London Daily

Focus on the big picture.
Wednesday, Jun 10, 2026

Produce evidence Matt Hancock lied on Covid, Dominic Cummings to be told

Produce evidence Matt Hancock lied on Covid, Dominic Cummings to be told

Select committee chiefs to demand PM’s former aide backs up explosive claims

Dominic Cummings will be asked by senior MPs this week to produce evidence that Matt Hancock lied repeatedly about policy on Covid-19 before the health secretary’s appearance in front of a parliamentary committee early next month.

Jeremy Hunt and Greg Clark, the chairs of the joint select committee which took seven hours of explosive testimony from Cummings last week, will write to the former adviser to the prime minister in the next few days asking that he produce the evidence within the next fortnight.

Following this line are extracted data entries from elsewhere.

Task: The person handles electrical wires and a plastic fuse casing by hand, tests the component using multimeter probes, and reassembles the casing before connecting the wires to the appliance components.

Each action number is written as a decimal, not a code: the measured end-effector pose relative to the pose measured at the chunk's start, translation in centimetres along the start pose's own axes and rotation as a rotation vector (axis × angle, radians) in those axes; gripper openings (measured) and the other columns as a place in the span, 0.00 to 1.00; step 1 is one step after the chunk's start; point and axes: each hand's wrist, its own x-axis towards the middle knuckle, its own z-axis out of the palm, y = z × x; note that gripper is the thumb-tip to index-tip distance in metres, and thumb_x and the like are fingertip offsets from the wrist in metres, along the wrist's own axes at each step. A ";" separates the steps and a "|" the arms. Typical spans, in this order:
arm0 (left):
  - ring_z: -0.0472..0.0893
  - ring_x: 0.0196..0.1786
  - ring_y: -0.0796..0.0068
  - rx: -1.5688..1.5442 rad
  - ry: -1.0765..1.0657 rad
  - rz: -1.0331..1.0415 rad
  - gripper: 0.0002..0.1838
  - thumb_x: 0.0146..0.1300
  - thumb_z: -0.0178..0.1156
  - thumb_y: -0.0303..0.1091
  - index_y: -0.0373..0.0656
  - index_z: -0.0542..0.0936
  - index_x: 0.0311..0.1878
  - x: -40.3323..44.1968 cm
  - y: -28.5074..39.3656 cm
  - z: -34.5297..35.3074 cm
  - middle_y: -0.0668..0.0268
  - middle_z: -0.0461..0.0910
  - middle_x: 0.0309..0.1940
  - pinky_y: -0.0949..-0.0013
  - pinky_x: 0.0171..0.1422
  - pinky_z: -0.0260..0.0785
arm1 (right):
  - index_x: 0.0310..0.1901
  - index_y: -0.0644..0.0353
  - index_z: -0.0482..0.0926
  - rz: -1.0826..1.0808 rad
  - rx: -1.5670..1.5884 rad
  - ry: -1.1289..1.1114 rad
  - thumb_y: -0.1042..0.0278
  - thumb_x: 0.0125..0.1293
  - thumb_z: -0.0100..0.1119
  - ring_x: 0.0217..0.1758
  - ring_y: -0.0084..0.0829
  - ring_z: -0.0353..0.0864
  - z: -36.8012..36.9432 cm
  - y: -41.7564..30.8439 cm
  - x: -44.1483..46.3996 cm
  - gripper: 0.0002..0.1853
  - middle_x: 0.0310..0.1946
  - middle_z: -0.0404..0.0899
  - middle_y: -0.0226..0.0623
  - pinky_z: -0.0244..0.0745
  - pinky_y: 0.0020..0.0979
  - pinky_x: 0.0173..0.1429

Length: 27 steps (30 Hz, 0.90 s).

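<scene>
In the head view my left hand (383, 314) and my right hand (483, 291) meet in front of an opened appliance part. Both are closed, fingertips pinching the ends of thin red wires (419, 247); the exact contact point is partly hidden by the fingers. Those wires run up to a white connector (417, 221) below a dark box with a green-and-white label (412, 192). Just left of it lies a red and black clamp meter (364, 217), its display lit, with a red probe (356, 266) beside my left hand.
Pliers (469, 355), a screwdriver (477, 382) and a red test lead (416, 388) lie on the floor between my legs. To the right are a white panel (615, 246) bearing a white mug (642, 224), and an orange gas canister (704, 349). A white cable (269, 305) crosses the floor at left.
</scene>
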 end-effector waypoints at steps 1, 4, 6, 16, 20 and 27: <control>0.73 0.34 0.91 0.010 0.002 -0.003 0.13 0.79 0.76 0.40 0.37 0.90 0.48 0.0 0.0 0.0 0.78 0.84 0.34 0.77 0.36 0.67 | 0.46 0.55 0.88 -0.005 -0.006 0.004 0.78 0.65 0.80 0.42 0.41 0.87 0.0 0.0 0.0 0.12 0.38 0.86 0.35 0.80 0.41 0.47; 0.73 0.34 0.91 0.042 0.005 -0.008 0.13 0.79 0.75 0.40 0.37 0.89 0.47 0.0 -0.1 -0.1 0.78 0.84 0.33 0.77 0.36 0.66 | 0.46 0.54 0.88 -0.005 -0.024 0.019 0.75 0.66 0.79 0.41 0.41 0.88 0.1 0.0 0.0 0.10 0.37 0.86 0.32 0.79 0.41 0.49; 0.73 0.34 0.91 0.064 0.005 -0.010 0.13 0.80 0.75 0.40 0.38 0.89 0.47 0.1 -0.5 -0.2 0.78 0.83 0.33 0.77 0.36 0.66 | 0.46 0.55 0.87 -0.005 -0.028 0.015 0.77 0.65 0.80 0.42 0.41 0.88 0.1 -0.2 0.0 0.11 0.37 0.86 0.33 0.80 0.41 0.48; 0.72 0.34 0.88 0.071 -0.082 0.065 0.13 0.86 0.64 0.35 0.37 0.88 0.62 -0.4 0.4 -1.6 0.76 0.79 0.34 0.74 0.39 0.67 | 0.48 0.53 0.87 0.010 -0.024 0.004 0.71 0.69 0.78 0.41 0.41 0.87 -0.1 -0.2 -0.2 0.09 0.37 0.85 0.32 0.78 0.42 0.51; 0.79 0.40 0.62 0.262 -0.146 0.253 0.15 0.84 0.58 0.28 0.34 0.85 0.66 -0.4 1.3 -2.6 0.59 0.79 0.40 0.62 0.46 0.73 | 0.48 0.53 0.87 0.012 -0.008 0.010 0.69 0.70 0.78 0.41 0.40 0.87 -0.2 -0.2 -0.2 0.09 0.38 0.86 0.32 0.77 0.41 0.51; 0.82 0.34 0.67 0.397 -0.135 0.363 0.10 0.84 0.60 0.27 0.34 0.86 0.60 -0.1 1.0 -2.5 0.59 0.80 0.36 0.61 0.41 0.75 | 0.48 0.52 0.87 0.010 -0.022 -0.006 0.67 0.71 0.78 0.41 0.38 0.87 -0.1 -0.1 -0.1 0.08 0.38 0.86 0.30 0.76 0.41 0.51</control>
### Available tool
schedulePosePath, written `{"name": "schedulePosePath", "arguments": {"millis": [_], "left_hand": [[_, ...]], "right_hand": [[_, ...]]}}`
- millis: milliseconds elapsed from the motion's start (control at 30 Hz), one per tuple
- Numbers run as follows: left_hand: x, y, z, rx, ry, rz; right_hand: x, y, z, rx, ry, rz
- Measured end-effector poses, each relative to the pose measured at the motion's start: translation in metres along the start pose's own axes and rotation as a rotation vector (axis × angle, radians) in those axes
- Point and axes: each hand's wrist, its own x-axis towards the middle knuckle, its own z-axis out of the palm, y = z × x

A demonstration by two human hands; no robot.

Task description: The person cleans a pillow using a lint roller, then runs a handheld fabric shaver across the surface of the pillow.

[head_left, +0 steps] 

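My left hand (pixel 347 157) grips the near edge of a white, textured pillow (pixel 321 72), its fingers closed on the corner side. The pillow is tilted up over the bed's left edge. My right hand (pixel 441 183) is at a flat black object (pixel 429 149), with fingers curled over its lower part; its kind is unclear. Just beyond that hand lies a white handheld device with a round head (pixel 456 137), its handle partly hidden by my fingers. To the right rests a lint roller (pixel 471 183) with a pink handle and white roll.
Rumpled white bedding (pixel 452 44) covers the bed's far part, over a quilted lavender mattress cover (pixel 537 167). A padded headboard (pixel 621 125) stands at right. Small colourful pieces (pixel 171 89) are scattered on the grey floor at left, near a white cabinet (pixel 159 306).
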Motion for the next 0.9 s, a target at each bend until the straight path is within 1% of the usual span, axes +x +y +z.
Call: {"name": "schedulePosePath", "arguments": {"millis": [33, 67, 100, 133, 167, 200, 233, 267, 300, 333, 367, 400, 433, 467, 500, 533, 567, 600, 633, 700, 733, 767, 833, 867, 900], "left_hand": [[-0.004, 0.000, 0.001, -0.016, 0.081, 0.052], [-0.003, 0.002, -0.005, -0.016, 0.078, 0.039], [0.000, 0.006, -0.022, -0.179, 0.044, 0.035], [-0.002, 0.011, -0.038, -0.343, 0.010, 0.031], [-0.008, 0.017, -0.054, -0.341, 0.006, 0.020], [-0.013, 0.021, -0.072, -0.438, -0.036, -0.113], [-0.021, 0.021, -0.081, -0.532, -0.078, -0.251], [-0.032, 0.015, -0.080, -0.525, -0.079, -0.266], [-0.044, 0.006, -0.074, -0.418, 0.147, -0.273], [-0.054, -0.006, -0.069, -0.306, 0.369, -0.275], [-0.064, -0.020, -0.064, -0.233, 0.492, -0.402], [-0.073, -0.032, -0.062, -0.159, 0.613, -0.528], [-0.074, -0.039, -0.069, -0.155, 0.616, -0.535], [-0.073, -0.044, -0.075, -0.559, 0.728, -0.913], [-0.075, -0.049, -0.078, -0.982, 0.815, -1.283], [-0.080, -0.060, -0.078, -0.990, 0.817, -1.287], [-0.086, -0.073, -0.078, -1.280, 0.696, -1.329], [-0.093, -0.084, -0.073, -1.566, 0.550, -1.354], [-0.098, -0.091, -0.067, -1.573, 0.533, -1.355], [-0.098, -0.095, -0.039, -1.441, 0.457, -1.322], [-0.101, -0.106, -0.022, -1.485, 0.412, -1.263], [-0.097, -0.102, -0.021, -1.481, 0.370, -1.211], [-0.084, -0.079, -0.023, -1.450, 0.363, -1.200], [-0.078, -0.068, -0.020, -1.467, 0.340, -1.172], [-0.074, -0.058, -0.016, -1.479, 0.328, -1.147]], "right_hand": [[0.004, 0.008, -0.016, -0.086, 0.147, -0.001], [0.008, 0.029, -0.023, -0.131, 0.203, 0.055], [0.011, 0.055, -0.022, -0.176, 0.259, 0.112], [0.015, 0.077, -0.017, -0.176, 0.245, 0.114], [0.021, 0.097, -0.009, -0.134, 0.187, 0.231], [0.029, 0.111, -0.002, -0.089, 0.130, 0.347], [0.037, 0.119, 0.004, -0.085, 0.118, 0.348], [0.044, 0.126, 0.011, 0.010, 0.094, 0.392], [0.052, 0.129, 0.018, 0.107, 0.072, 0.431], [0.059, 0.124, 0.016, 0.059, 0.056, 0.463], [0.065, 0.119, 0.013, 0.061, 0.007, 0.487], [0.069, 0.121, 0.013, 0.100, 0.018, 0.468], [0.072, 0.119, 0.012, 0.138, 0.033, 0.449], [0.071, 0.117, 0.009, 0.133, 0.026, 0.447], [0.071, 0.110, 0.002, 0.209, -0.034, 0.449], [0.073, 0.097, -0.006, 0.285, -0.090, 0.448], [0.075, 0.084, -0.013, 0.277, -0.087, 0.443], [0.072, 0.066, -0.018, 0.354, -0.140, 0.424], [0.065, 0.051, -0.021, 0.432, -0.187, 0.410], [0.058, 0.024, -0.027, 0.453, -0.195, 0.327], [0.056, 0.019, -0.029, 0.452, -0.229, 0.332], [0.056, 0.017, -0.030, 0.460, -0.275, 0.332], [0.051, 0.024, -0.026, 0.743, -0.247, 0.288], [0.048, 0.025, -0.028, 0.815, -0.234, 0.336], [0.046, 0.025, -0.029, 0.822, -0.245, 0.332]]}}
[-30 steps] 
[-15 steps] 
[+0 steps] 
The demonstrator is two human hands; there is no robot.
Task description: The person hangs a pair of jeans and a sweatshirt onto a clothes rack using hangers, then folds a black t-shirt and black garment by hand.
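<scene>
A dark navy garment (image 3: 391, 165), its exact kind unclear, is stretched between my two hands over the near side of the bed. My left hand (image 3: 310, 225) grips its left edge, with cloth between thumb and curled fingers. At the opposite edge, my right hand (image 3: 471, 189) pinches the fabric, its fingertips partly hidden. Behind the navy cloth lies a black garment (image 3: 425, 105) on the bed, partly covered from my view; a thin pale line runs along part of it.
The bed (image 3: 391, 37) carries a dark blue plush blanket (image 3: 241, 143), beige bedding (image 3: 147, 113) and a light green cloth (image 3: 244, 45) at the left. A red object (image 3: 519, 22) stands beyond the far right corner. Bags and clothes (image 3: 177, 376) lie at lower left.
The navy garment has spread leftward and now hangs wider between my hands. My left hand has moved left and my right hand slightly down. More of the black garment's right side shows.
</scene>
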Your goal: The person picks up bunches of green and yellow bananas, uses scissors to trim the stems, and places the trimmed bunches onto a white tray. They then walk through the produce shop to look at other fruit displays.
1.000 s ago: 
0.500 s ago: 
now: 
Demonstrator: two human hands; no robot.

A source close to the committee said: “You cannot simply go around making accusations that cabinet ministers lied in front of a select committee without backing it up with evidence. We will ask that he provides any evidence to the committee and if he does we will decide whether to publish it before the health secretary comes before the committee.”

The two committee chairs are also expected to request that Hancock, who is due to appear within two weeks, agree to an open-ended session with no time limit, so that MPs can fully explore Cummings’s allegations against him and other issues relating to the handling of Covid-19.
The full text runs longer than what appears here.